» **Problem description**
Print exactly the lines below between the line containing "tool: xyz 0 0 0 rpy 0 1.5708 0" and the line containing "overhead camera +", counting both of those lines. Leave pictures out.

» **Dataset excerpts**
+ + +
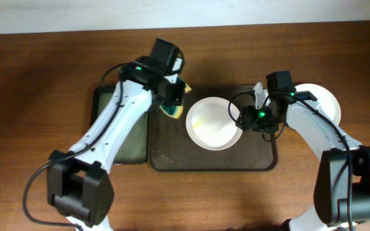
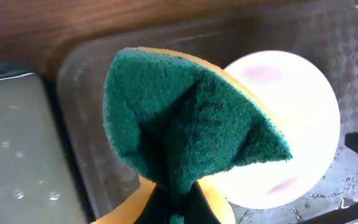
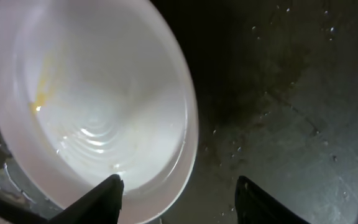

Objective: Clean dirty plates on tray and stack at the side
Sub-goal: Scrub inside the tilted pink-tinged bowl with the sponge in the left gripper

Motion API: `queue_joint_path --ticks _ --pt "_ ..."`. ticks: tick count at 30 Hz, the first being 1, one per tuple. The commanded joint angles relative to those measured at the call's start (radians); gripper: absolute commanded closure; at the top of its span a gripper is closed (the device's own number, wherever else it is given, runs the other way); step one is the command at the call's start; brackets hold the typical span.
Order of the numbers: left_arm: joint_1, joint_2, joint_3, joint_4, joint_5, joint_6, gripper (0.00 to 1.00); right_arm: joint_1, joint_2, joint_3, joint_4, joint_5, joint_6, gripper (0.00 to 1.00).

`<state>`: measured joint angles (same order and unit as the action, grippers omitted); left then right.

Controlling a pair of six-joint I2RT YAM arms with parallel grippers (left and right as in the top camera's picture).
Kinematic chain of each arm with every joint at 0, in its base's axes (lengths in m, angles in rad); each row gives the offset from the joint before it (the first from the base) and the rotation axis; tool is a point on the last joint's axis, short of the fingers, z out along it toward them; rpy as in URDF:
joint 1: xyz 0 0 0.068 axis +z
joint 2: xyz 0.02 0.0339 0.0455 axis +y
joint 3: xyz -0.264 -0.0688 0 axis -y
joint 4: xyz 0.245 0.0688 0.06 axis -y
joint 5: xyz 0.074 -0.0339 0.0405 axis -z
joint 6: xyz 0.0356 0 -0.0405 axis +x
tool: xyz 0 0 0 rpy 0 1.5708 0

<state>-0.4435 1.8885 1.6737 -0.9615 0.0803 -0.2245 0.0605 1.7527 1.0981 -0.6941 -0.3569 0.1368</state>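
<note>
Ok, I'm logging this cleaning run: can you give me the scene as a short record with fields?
left gripper: shut on sponge, over left end of the tray
sponge: green face, yellow back
plate on tray: yellow smear inside, wet
right gripper: open, fingers either side of that plate's rim
second plate: on the table right of the tray, partly behind right arm
narrow tray: left of the tray, holds cloudy liquid

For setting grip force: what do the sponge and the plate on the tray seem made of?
The sponge: soft yellow foam with a rough green fibrous scouring face, folded where it is pinched. The plate: smooth glossy white, with ring-shaped highlights; ceramic or hard plastic, I cannot tell which.
</note>
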Motion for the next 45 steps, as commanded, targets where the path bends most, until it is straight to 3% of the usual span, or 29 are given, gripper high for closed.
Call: queue_joint_path --ticks 1,7,12,16,30,36,45 --pt "-0.013 0.01 0.024 0.012 0.014 0.002 1.0 0.009 0.04 -0.033 0.04 0.009 0.002 0.45" --pt "-0.041 0.013 0.024 0.053 0.014 0.002 1.0 0.013 0.055 -0.047 0.107 0.009 0.002 0.57" --pt "-0.048 0.018 0.024 0.074 0.014 -0.006 1.0 0.013 0.088 -0.074 0.195 -0.021 0.04 0.6" --pt "-0.056 0.037 0.024 0.107 0.014 -0.007 1.0 0.013 0.099 -0.074 0.202 -0.055 0.039 0.75" --pt "-0.064 0.109 0.024 0.172 0.089 -0.006 1.0 0.011 0.099 -0.074 0.203 -0.055 0.04 0.75" --pt "-0.112 0.122 0.023 0.169 0.052 -0.006 1.0 0.011 0.099 -0.074 0.202 -0.055 0.04 0.95" --pt "-0.116 0.204 0.023 0.182 0.02 -0.005 1.0 0.011 0.099 -0.074 0.202 -0.055 0.04 0.96"
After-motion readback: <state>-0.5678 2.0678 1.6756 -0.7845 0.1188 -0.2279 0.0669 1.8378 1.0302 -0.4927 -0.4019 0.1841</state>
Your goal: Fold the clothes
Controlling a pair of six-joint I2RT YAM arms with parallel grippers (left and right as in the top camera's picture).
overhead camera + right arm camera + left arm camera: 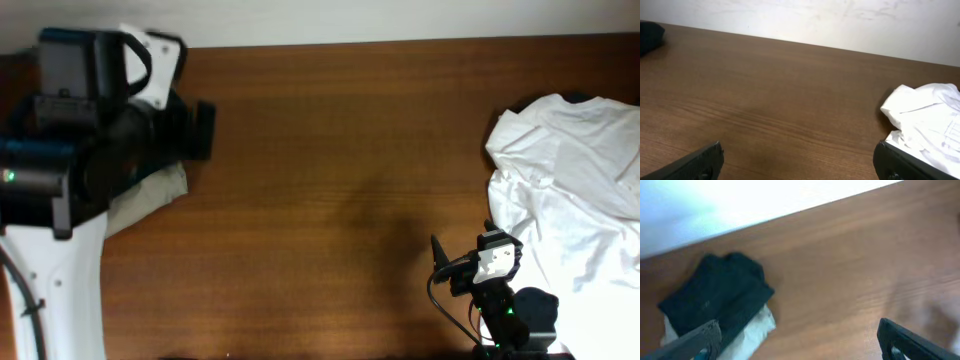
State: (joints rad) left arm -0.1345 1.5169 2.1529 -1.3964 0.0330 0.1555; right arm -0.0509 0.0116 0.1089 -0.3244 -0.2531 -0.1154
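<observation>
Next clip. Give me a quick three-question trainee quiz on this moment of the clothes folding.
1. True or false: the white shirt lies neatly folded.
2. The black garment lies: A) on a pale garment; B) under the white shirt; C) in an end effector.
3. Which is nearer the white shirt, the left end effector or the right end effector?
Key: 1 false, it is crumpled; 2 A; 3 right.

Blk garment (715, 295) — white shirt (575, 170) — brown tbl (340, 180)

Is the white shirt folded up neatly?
No, the white shirt lies crumpled and spread out at the right side of the table.
</observation>
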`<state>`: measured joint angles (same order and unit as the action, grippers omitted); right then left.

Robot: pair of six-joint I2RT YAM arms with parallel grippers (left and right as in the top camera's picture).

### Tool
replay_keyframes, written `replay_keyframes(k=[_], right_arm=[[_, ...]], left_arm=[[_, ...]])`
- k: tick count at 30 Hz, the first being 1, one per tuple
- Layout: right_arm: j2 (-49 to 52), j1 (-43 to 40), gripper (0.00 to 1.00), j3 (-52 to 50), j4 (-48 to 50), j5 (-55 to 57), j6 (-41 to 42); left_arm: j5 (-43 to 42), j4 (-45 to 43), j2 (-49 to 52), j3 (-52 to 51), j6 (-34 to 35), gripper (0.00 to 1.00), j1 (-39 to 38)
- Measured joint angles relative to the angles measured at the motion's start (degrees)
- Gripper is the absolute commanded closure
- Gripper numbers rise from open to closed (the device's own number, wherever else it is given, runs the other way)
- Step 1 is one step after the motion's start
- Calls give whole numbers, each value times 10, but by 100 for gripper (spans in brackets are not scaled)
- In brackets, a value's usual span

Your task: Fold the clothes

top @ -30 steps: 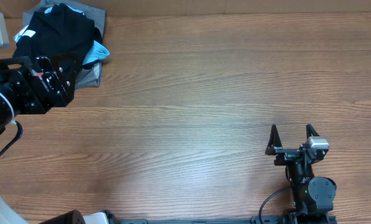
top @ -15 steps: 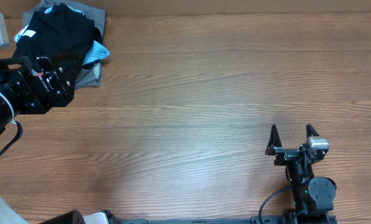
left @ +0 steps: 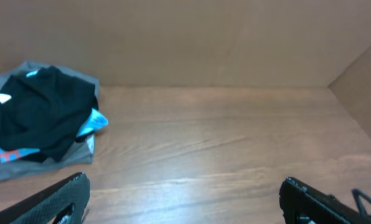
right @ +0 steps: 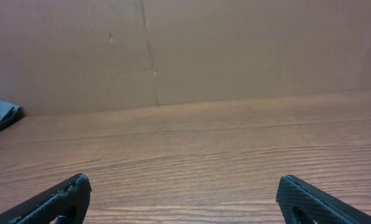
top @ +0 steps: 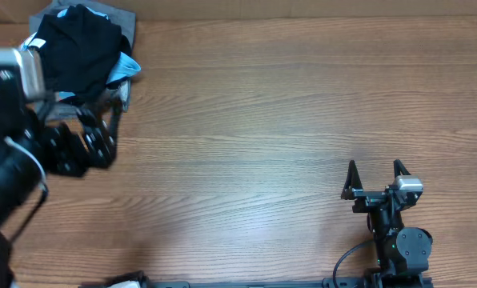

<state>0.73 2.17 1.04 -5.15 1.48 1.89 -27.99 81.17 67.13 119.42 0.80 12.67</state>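
Note:
The clothes, a black T-shirt, lie crumpled on top of a pile at the table's back left corner. In the left wrist view the black T-shirt sits at the left, ahead of the fingers. My left gripper hangs just in front of the pile's near right edge, open, with only bare wood between its fingers. My right gripper rests far away at the front right, open and empty, over bare table.
Under the black shirt lie a light blue shirt and a grey garment. A brown wall closes the back of the wooden table, and another closes its right side.
My left arm has swung: its wrist has come toward the front and its fingers now point at the pile's near right edge. The right arm has not moved.

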Motion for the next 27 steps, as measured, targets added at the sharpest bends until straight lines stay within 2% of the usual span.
replay_keyframes(k=[8, 12, 16, 24, 27], right_arm=[[0, 0, 0, 0, 0, 0, 0], [0, 0, 0, 0, 0, 0, 0], [0, 0, 0, 0, 0, 0, 0], [0, 0, 0, 0, 0, 0, 0], [0, 0, 0, 0, 0, 0, 0]], left_arm=[[12, -262, -242, -357, -10, 0, -58], [29, -386, -345, -513, 6, 0, -73], [68, -476, -429, -662, 49, 0, -78], [147, -580, -550, -865, 123, 0, -83], [171, -646, -585, -941, 146, 0, -96]])
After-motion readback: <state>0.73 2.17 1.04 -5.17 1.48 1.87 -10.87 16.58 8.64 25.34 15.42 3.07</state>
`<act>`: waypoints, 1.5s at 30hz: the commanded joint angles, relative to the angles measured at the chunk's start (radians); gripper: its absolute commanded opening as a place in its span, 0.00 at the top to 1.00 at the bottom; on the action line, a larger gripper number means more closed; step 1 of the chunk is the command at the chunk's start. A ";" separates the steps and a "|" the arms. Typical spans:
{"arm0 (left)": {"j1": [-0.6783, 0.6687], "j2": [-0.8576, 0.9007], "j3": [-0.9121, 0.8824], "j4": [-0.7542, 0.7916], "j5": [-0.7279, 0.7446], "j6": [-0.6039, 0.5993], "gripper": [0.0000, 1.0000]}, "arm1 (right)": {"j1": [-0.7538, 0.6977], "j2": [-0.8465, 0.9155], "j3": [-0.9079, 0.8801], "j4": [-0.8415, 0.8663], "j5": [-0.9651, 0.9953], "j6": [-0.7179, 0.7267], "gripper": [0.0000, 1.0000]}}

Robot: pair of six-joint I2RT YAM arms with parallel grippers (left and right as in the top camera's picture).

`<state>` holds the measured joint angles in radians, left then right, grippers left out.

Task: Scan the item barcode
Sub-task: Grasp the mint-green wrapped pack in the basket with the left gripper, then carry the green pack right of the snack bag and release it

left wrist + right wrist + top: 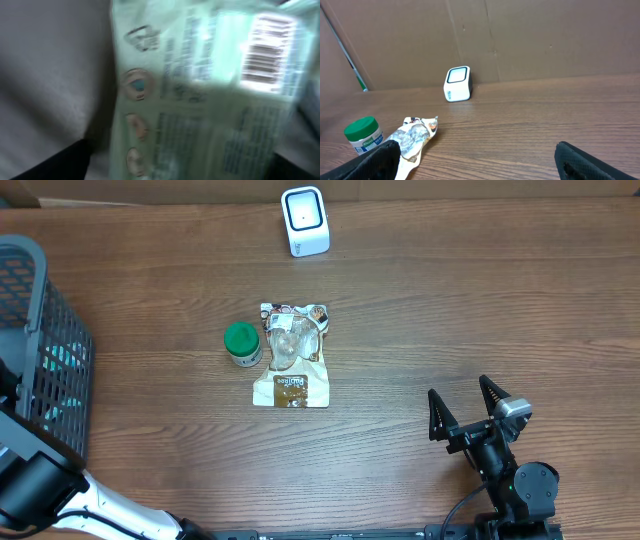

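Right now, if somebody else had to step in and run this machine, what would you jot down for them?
Left claw: close over a pale green packet, whose barcode faces the claw's camera. The picture is too blurred to tell whether it grips. It seems to be inside the grey basket.
Right claw: open, empty, above the near right of the table.
Scanner: far edge, middle.
Green-lidded jar and snack pouch: side by side mid-table.
Done: no item is at the scanner yet.
Left: bring an item's barcode in front of the scanner.
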<state>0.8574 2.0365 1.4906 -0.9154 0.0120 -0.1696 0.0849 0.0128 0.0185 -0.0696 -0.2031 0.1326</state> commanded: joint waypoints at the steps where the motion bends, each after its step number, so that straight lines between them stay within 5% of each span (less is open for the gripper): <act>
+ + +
» **Expected answer**
tool: xyz 0 0 0 rpy 0 1.5708 0

<state>-0.4435 1.8885 1.6737 -0.9615 0.0803 -0.2245 0.0605 1.7527 1.0981 -0.6941 -0.3569 0.1368</state>
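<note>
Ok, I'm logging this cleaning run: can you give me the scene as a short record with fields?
left gripper: shut on sponge, over left end of the tray
sponge: green face, yellow back
plate on tray: yellow smear inside, wet
right gripper: open, fingers either side of that plate's rim
second plate: on the table right of the tray, partly behind right arm
narrow tray: left of the tray, holds cloudy liquid

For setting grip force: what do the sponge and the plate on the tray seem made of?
The sponge: soft yellow foam with a rough green fibrous scouring face, folded where it is pinched. The plate: smooth glossy white, with ring-shaped highlights; ceramic or hard plastic, I cannot tell which.
</note>
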Motion for the next 45 steps, as commanded, targets where the path bends most, until it is straight to 3% of the usual span, or 29 are given, gripper high for closed.
Call: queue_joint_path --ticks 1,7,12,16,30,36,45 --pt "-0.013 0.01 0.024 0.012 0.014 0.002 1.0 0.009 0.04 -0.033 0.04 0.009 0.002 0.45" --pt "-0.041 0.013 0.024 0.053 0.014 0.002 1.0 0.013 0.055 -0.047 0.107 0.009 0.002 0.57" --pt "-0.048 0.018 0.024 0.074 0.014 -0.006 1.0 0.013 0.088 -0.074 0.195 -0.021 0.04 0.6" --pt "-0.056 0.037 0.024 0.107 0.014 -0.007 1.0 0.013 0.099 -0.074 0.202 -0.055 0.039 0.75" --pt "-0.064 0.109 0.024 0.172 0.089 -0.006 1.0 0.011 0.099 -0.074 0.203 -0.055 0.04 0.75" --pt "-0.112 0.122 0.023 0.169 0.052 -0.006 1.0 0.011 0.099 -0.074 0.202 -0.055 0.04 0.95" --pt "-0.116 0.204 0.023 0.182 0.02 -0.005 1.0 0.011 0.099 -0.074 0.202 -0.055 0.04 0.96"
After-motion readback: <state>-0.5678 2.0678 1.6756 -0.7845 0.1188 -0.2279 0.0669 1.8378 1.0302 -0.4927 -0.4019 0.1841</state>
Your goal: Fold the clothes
Controlling a pair of six-joint I2RT YAM arms with parallel grippers (left and right as in the top camera's picture).
overhead camera + right arm camera + left arm camera: 

This finishes the exercise.